ABOUT THIS TASK. Print exactly what the entries say, line by line, from the first line down to the one with "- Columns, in", inclusive.

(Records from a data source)
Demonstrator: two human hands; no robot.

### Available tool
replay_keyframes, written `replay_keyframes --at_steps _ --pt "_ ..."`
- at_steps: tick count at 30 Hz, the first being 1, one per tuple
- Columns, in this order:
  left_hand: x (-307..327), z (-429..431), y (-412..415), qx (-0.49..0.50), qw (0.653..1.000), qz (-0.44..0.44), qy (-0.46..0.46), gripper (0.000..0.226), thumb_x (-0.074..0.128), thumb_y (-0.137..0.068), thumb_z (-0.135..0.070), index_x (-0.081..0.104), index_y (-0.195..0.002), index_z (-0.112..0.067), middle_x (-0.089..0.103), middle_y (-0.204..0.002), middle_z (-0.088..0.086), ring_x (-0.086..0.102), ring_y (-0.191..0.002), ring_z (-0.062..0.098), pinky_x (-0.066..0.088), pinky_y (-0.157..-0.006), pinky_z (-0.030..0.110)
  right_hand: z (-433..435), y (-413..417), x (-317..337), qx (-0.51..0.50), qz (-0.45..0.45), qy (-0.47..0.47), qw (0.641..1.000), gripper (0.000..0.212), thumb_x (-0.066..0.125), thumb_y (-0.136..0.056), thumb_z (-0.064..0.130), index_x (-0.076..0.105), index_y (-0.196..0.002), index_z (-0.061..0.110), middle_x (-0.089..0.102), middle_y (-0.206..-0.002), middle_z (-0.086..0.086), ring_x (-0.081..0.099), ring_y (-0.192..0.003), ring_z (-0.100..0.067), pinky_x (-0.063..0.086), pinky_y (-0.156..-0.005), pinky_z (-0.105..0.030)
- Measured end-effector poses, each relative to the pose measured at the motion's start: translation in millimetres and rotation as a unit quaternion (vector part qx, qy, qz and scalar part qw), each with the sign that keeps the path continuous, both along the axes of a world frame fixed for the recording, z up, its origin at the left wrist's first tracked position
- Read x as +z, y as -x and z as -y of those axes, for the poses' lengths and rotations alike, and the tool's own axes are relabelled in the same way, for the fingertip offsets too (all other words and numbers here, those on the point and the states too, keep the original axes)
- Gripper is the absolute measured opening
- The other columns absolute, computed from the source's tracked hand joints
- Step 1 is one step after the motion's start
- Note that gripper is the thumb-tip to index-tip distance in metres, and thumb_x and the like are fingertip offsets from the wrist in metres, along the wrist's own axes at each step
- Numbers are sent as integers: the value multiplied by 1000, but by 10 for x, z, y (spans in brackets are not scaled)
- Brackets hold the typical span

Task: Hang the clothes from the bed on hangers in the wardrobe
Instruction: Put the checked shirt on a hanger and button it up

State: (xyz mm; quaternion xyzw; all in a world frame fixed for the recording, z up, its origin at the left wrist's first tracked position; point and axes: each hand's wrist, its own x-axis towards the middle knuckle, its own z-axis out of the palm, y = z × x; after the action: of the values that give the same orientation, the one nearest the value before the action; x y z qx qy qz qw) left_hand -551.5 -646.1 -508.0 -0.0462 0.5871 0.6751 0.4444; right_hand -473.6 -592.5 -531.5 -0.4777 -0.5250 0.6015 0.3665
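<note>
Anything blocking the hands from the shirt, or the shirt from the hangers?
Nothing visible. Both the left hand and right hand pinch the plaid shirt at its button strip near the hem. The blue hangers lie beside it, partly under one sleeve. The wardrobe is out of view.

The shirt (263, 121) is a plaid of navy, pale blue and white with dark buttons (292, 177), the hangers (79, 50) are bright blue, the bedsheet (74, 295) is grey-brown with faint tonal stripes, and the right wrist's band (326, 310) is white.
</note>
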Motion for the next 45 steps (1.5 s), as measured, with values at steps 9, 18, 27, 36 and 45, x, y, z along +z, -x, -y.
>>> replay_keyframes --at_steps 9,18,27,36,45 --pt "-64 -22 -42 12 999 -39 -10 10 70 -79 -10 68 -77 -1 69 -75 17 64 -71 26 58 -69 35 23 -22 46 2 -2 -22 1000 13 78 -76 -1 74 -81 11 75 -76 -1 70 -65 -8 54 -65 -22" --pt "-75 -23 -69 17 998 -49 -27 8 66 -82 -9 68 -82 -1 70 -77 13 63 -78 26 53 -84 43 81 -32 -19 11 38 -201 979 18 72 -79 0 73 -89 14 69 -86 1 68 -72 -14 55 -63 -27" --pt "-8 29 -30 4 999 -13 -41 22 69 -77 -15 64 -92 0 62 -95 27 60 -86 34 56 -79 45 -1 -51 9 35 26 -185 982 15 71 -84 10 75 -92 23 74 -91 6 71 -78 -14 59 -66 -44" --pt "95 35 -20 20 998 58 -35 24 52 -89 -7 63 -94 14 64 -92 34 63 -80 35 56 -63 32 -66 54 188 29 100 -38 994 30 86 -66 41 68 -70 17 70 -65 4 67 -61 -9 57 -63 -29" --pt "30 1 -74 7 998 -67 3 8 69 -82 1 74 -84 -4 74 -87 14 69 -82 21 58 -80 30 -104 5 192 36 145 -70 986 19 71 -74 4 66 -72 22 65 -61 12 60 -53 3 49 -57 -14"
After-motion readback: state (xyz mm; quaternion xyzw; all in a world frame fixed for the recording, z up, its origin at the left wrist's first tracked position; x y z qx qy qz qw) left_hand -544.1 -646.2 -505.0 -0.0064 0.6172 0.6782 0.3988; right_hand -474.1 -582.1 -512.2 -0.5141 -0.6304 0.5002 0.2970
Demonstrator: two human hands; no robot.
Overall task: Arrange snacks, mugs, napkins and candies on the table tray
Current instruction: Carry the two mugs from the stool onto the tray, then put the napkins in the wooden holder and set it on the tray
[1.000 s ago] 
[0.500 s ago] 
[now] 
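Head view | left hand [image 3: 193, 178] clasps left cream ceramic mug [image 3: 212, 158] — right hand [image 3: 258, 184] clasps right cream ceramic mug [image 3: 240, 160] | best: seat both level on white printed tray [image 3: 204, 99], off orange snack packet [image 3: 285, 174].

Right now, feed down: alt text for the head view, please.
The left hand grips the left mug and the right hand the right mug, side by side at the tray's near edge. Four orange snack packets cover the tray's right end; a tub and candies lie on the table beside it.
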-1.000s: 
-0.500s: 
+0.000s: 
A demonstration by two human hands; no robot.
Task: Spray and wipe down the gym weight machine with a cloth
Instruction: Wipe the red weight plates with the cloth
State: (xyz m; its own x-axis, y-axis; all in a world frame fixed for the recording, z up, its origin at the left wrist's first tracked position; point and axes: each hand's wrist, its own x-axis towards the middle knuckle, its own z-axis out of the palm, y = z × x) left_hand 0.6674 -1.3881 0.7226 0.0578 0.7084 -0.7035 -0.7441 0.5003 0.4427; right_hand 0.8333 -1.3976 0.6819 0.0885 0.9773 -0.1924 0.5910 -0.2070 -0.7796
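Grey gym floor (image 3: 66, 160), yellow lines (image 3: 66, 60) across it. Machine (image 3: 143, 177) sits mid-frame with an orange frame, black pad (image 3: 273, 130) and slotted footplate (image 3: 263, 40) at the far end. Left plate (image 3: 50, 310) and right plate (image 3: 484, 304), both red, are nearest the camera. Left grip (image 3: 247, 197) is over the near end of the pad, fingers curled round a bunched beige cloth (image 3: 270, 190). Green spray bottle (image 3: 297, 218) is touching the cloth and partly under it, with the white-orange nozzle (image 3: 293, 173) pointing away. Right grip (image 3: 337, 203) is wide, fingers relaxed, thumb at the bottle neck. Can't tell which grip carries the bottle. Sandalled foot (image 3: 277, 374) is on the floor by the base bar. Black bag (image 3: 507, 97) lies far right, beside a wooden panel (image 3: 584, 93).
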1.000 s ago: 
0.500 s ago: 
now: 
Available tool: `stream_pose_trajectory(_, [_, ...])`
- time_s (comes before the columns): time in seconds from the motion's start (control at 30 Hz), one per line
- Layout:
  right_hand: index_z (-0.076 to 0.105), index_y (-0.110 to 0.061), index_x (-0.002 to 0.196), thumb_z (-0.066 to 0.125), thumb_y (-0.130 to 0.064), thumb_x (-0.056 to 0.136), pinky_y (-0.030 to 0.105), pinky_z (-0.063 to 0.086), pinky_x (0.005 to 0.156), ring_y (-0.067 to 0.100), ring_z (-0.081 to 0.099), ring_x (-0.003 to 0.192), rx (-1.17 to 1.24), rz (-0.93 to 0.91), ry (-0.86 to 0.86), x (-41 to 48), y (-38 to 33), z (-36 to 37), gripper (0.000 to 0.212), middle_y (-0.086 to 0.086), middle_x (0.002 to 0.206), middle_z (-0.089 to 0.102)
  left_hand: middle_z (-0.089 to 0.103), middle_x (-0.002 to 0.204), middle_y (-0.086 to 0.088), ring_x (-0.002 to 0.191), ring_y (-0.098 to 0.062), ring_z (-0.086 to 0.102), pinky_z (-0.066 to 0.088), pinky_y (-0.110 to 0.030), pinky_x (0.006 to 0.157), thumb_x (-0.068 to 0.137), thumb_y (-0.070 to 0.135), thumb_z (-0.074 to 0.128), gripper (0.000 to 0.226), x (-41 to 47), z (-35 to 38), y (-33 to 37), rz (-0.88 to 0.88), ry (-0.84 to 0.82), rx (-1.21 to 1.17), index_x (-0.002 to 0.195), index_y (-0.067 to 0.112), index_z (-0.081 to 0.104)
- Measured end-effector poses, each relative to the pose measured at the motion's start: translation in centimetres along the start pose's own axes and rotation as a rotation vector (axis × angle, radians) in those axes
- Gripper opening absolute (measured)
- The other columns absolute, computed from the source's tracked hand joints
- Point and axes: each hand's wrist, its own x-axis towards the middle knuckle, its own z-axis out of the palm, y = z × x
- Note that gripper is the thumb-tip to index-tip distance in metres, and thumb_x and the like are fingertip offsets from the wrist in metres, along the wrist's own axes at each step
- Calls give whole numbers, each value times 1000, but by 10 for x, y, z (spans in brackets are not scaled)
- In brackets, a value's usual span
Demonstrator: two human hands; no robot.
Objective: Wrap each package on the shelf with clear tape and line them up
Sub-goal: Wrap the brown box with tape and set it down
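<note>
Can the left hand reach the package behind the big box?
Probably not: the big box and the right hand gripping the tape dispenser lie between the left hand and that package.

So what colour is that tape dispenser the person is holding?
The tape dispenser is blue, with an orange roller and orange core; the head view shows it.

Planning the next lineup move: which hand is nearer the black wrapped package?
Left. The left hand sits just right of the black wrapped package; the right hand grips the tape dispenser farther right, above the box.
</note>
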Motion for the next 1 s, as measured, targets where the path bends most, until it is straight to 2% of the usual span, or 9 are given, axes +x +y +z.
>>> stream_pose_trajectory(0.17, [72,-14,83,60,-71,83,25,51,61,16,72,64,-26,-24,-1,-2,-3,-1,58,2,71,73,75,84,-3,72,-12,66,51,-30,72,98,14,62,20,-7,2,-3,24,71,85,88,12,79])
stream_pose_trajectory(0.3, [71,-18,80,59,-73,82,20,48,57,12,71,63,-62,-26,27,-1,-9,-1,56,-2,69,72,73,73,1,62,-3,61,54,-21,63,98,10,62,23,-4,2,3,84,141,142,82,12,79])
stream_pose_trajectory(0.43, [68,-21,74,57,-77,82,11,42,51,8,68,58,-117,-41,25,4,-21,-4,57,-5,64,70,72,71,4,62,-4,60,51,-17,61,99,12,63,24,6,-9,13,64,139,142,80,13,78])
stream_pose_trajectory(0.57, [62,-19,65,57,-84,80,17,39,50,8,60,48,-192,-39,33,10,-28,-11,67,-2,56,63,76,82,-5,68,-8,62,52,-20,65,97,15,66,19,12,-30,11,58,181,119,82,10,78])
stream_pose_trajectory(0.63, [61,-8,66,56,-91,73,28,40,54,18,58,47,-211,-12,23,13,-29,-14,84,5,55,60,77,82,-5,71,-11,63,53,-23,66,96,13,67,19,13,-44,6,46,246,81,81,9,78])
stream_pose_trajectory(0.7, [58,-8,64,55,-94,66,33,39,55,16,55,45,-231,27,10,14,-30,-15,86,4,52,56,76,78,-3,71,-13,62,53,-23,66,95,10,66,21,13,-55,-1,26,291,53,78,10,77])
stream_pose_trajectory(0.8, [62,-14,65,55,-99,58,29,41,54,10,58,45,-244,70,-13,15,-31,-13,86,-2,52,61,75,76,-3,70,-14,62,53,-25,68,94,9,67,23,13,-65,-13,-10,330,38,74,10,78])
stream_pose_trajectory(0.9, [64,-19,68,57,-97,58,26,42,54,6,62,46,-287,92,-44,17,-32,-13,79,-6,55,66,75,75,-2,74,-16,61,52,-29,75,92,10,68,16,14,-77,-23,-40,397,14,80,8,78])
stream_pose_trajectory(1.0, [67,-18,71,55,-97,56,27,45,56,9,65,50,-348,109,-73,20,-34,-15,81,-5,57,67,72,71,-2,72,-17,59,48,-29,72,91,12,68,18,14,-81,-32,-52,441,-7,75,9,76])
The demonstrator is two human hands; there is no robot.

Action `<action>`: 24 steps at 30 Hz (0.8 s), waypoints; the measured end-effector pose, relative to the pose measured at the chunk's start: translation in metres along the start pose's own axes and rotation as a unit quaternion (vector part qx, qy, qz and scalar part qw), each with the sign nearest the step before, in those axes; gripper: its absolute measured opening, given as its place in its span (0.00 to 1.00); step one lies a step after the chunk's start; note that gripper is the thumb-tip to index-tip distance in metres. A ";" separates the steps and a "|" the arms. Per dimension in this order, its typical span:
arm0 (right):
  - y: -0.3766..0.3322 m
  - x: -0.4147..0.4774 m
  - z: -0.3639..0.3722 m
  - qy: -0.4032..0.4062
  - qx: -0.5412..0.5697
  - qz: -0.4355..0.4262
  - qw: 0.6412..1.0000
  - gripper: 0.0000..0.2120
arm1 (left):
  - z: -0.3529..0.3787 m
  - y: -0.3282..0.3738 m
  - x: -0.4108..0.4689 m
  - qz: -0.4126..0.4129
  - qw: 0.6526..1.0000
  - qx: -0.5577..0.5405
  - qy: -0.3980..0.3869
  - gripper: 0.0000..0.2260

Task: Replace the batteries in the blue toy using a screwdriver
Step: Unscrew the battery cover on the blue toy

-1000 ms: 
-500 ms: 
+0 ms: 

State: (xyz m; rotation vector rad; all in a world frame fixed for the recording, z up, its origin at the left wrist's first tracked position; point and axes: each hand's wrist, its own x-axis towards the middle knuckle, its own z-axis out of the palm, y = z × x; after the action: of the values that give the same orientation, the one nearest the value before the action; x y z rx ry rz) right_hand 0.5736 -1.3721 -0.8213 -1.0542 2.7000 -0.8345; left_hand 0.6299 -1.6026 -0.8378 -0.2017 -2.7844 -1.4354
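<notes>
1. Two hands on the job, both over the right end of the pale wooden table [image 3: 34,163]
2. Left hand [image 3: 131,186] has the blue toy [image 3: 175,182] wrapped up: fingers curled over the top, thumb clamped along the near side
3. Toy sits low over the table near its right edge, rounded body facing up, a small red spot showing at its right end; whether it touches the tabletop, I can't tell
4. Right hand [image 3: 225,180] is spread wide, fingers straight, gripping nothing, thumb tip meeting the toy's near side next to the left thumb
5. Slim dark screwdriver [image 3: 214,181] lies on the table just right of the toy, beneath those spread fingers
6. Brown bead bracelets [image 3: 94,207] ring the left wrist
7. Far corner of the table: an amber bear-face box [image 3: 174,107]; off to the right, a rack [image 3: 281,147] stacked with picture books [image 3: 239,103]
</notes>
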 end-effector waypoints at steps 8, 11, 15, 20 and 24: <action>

TASK SOLUTION.
Demonstrator: two human hands; no robot.

### Available tool
replay_keyframes, written `replay_keyframes --at_steps _ --pt "_ ..."`
- at_steps: tick count at 30 Hz, the first being 1, one per tuple
- Columns, in this order:

This output has been written out in full.